Tuesday, June 01, 2010


As I think about cleaning and packing for the summer months, I am saddended at the thoughts of next school year. With the overwhelming budgets and staff shuffling, our middle school will no longer be the same, with no hope on the horizon to restore it. When the dust settles, there will be but 5 people who teach only middle school. That leaves 5 teachers for this vulnerable group of kids to turn to, to identify with, and to bond with. The rest of their day will be with teachers who teach a random section of this or that in middle school, but spend the rest of their day teaching high school or elementary. They will have no real ties to the middle school or the students here.


Middle school students are at such a crucial time in their lives, with physical and emotional changes constantly happening to their bodies. They need consistency, caring, competency, and most of all, a knowledge that they are accepted for who they are, the ever-changing thems from day to day.


I understand that our school finances are in dire straits. I really do get that. I don't know that given the magic pen to make the schedule myself, I would be able to create something more supportive of our students.


However, I am greatly saddened to imagine the impact this is going to have on our students.

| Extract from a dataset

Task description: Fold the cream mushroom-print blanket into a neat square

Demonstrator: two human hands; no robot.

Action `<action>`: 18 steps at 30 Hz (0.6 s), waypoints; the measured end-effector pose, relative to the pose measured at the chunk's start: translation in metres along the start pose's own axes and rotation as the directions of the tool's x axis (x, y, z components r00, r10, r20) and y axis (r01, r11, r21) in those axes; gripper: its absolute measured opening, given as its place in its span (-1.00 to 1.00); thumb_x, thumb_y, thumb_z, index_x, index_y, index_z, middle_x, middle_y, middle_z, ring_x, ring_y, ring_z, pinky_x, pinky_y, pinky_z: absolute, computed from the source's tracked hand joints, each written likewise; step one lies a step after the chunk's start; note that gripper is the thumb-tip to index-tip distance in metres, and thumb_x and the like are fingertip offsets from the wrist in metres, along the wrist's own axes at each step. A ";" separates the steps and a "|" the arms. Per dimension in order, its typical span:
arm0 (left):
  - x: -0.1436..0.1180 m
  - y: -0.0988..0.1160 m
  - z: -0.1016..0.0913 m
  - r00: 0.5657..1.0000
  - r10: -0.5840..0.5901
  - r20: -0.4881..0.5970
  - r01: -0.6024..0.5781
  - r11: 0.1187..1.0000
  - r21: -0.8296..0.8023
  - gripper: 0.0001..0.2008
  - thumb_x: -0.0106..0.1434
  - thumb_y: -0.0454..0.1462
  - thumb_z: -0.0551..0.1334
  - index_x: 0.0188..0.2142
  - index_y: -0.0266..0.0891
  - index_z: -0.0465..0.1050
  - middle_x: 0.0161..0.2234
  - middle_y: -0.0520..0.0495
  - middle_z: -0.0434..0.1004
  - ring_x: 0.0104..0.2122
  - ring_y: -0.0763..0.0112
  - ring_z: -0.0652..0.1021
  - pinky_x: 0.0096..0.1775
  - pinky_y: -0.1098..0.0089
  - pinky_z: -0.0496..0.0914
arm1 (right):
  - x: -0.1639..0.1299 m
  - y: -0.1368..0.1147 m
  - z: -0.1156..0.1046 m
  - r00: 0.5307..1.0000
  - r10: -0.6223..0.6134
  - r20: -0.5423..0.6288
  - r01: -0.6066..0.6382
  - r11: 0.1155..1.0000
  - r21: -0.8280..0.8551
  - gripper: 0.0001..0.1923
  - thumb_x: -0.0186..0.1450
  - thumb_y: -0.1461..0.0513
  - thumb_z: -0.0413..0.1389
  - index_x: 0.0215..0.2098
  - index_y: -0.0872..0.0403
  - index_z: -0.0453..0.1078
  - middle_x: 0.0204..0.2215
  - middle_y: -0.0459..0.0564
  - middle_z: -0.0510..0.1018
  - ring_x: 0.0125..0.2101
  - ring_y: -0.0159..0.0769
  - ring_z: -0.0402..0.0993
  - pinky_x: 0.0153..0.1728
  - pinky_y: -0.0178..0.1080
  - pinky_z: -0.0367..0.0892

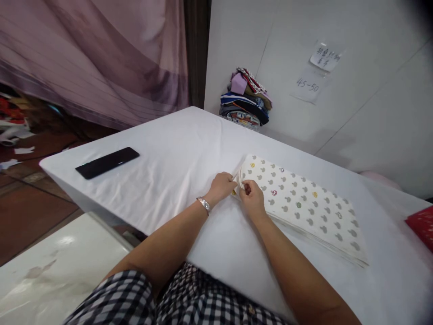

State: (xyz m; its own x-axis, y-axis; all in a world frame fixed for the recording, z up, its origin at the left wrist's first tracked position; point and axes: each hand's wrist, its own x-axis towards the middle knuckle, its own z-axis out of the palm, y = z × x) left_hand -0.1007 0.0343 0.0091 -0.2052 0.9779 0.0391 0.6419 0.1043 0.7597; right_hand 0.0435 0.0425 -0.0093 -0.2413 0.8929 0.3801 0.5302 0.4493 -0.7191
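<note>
A white cloth (304, 203) printed with grey and coloured motifs lies folded in layers, long and flat on the table. Both of my hands are at its left end. My left hand (221, 185) has its fingers closed on the cloth's edge at the near-left corner. Beside it, my right hand (252, 198) pinches the layered edge between thumb and curled fingers. The end of the cloth is slightly lifted between the two hands. My fingertips partly hide the layers there.
The table has a white cover (169, 158). A black phone-like slab (108, 162) lies at its left. Folded clothes (245, 97) are stacked at the far edge by the wall. Something red (421, 228) sits at the right edge. A glossy white surface (61, 266) stands at lower left.
</note>
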 end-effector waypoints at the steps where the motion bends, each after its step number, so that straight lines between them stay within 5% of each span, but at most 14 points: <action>1: -0.001 0.000 0.000 1.000 0.014 -0.026 -0.014 1.000 -0.011 -0.79 0.03 -0.31 0.16 -0.69 -0.25 0.24 -0.39 -0.04 0.44 -0.35 0.41 0.43 -0.34 0.44 0.26 | 0.000 -0.001 0.000 1.000 -0.002 0.013 0.002 1.000 -0.010 -0.80 0.13 0.22 0.00 -0.26 0.04 0.34 -0.44 -0.13 0.38 -0.48 -0.37 0.27 -0.36 -0.28 0.24; 5: -0.006 0.002 -0.002 0.997 0.015 -0.076 -0.017 0.999 -0.027 -0.86 0.04 -0.29 0.18 -0.62 -0.24 0.39 -0.33 -0.03 0.48 -0.30 0.39 0.44 -0.29 0.44 0.28 | 0.001 -0.003 -0.001 0.998 -0.003 0.062 0.006 0.998 -0.054 -0.82 0.12 0.22 0.01 -0.30 0.03 0.34 -0.45 -0.14 0.38 -0.48 -0.37 0.27 -0.36 -0.28 0.22; 10: -0.010 0.008 -0.008 0.990 -0.115 0.081 0.121 0.989 -0.086 -0.83 0.06 -0.25 0.14 -0.61 -0.23 0.39 -0.58 0.04 0.42 -0.54 0.48 0.38 -0.50 0.46 0.20 | 0.003 -0.002 0.000 0.996 0.031 0.089 -0.026 0.998 -0.057 -0.82 0.12 0.20 0.02 -0.30 0.02 0.34 -0.47 -0.15 0.39 -0.49 -0.37 0.27 -0.39 -0.28 0.20; 18: -0.009 0.011 -0.013 0.975 -0.123 0.187 0.160 0.968 -0.194 -0.81 0.04 -0.26 0.11 -0.64 -0.27 0.35 -0.61 -0.01 0.44 -0.56 0.46 0.43 -0.52 0.47 0.20 | 0.002 0.000 0.000 0.990 0.054 0.132 -0.053 0.999 -0.009 -0.84 0.12 0.17 0.05 -0.31 0.00 0.33 -0.49 -0.17 0.37 -0.51 -0.38 0.27 -0.40 -0.28 0.21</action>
State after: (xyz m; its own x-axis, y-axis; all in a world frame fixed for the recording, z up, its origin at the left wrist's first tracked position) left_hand -0.1017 0.0238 0.0255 -0.1407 0.9741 -0.1768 0.4448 0.2218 0.8677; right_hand 0.0426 0.0446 -0.0082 -0.3172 0.9118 0.2608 0.5497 0.4009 -0.7329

On top of the staffing changes, budget cuts to supplies are such that my pitiful allotment of $100 will barely cover the basics of markers for my whiteboards, let alone things like lined paper and pencils for students who cannot/will not supply their own. What about things like poster board for projects, markers, graph paper, glue? Forget new posters for my classroom walls, or new atlases to replace the ones in shreds from being used for the past 5 years. Forget tape, staples, white out, the simple basic office supplies to run a classroom. Forget construction paper, tagboard, new math manipulatives. Forget highlighters, index cards, and postit notes to help students organize their social studies learning. Don't even consider replacing the tables in my classroom that wobble and creak when a student bumps against them. Don't imagine things like SmartBoards, or electronic response tools for students. Always, I have forked over money, as all teachers do, to buy classroom supplies for general use or for needy students. However, with my own salary being slashed next year, where will THIS money come from? I certainly won't be able to make up the missing items from my own funds.


Can you imagine a hospital in the United States that did not supply its emergency room or operating room with sterile bandages, tape, disfectancts, or sutures but instead expected the doctors and nurses to bring in their own supplies? Can you imagine a corporate office where the CEO had to carry in his own box of Kleenex for his desk? Can you imagine telling the engineer at the aeronautics lab providing his own soap for the restroom? But routinely, we expect teachers to do these things!


I am saddened by the state of education today. I am saddened to think how little the legislature thinks of my job, the child who walk through doors, and how far reaching the impact of their decisions will be.